Please copy the data below exactly; none of the pictures in it belong in the copy.

§ INFORMATION SUPPLIED
::::::::::

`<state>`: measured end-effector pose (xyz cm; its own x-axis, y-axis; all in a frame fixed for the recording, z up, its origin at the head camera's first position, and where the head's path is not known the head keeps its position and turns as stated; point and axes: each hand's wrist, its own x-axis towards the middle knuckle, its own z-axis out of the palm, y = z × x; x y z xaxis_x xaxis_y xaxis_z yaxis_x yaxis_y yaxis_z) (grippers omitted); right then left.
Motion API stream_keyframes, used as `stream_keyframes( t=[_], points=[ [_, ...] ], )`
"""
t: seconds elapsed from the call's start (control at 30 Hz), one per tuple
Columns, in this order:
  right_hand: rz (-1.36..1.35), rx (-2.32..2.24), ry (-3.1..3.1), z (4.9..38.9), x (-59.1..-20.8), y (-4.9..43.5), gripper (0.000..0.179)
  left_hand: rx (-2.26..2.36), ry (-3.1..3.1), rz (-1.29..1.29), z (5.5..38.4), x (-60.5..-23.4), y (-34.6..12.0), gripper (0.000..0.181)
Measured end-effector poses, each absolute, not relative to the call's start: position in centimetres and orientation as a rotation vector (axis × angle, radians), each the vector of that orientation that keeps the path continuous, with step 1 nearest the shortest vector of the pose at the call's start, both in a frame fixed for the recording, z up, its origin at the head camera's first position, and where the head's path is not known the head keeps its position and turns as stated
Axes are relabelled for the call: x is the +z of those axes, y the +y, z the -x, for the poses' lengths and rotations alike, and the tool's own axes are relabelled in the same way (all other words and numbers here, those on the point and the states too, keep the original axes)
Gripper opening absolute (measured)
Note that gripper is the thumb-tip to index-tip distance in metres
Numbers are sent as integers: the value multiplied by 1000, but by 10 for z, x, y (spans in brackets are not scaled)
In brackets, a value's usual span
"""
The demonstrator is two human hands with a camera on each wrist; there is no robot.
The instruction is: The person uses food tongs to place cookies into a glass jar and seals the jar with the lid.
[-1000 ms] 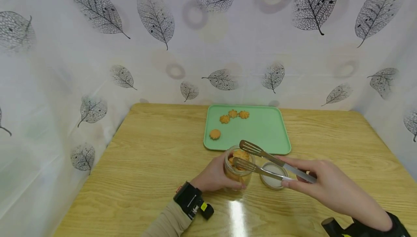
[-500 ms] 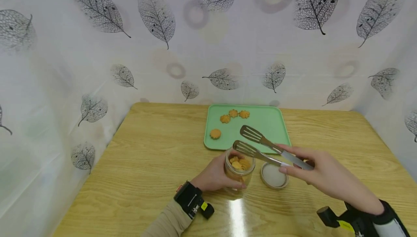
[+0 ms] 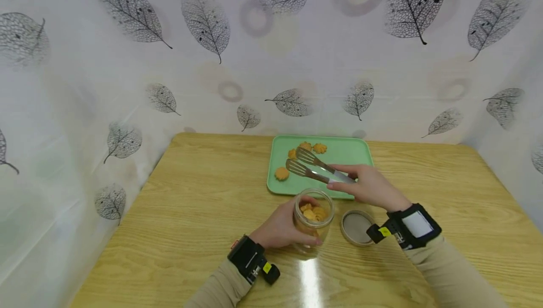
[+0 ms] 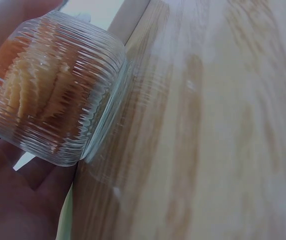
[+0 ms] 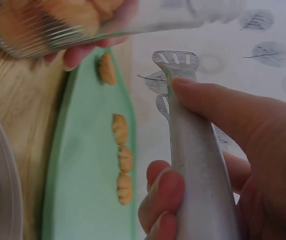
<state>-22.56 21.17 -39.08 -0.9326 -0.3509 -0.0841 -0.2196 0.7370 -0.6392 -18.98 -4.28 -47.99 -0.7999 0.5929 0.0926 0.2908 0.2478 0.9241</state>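
My left hand (image 3: pixel 282 225) is wrapped around a ribbed glass jar (image 3: pixel 314 235), its mouth uncovered. Inside the jar lie several golden cookies (image 3: pixel 313 213), also visible through the glass in the left wrist view. My right hand (image 3: pixel 371 186) grips a pair of tongs (image 3: pixel 320 166) with slotted brown ends and pale handles. The tongs' ends stand apart, with no cookie visible between them, above the left part of a green tray (image 3: pixel 345 150). Near those ends, a round cookie (image 3: pixel 282 174) lies on the tray; several more form a group behind, partly covered by the tongs in the head view.
A round lid (image 3: pixel 357 228) lies on the wooden table (image 3: pixel 203 190), right of the jar and below my right wrist. A leaf-patterned curtain (image 3: pixel 229 16) hangs behind the table and along both sides.
The right hand has lifted the tongs out of the jar's mouth and carried them forward and left over the tray. The cookies in the jar sit lower. The left hand stays put.
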Motion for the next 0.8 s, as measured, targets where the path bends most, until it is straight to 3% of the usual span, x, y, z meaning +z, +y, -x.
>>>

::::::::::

§ SOLVED PROBLEM
`<state>`: measured end-effector pose (xyz cm; its own x-axis, y-axis; all in a frame fixed for the recording, z up, its origin at the head camera's first position, and where the head's path is not known the head keeps its position and turns as stated; point and axes: each hand's wrist, its own x-axis towards the middle knuckle, its own z-axis out of the palm, y = z × x; x y z xaxis_x xaxis_y xaxis_z yaxis_x yaxis_y yaxis_z) (grippers omitted); right then left.
Motion API stream_keyframes, used as `stream_keyframes( t=[_], points=[ [_, ...] ], )`
"""
t: seconds elapsed from the call's start (control at 30 Hz), one per tuple
Columns, in this order:
  right_hand: rz (-1.36..1.35), rx (-2.32..2.24), ry (-3.1..3.1), z (4.9..38.9), x (-59.1..-20.8), y (-4.9..43.5), gripper (0.000..0.179)
  left_hand: rx (-2.26..2.36), ry (-3.1..3.1), rz (-1.29..1.29), z (5.5..38.4), x (-60.5..-23.4), y (-34.6..12.0), gripper (0.000..0.181)
Measured end-effector poses, each absolute, not relative to the call's start: position in centimetres and orientation as a rotation vector (axis × angle, radians), each the vector of that orientation that keeps the path continuous, with step 1 nearest the shortest vector of the pose at the call's start, both in a frame fixed for the recording, z up, its origin at the head camera's first position, and where the head's path is not known the head keeps its position and turns as stated
Axes are relabelled for the call: x is the +z of those axes, y the +y, z the -x, for the poses' lengths and rotations alike, and the tool's own axes are relabelled in the same way (all other words and numbers here, those on the point and the states too, keep the original axes)
Gripper opening absolute (measured)
Note that gripper is the thumb-tip to index-tip distance in metres
Numbers are sent as integers: the value multiplied by 1000, but by 10 for z, x, y (spans in brackets are not scaled)
In brackets, a value's usual span
"""
The demonstrator is two human hands with a camera on each wrist; there is no robot.
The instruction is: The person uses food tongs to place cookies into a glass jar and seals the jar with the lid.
[-1000 ms] 
[-500 ms] 
[+0 ms] 
[+0 ms] 
[+0 ms] 
<state>-22.56 21.17 -39.08 -0.9326 -0.3509 -0.0841 -0.2196 0.7370 -0.6392 -18.98 -4.28 -47.99 -0.7999 0.5929 0.0926 0.2908 0.2478 0.9241</state>
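My left hand (image 3: pixel 282 225) is wrapped around a ribbed glass jar (image 3: pixel 314 235), its mouth uncovered. Inside the jar lie several golden cookies (image 3: pixel 313 213), also visible through the glass in the left wrist view. My right hand (image 3: pixel 371 186) grips a pair of tongs (image 3: pixel 320 166) with slotted brown ends and pale handles. The tongs' ends stand apart, with no cookie visible between them, above the left part of a green tray (image 3: pixel 345 150). Near those ends, a round cookie (image 3: pixel 282 174) lies on the tray; several more form a group behind, partly covered by the tongs in the head view.
A round lid (image 3: pixel 357 228) lies on the wooden table (image 3: pixel 203 190), right of the jar and below my right wrist. A leaf-patterned curtain (image 3: pixel 229 16) hangs behind the table and along both sides.
The right hand has lifted the tongs out of the jar's mouth and carried them forward and left over the tray. The cookies in the jar sit lower. The left hand stays put.
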Motion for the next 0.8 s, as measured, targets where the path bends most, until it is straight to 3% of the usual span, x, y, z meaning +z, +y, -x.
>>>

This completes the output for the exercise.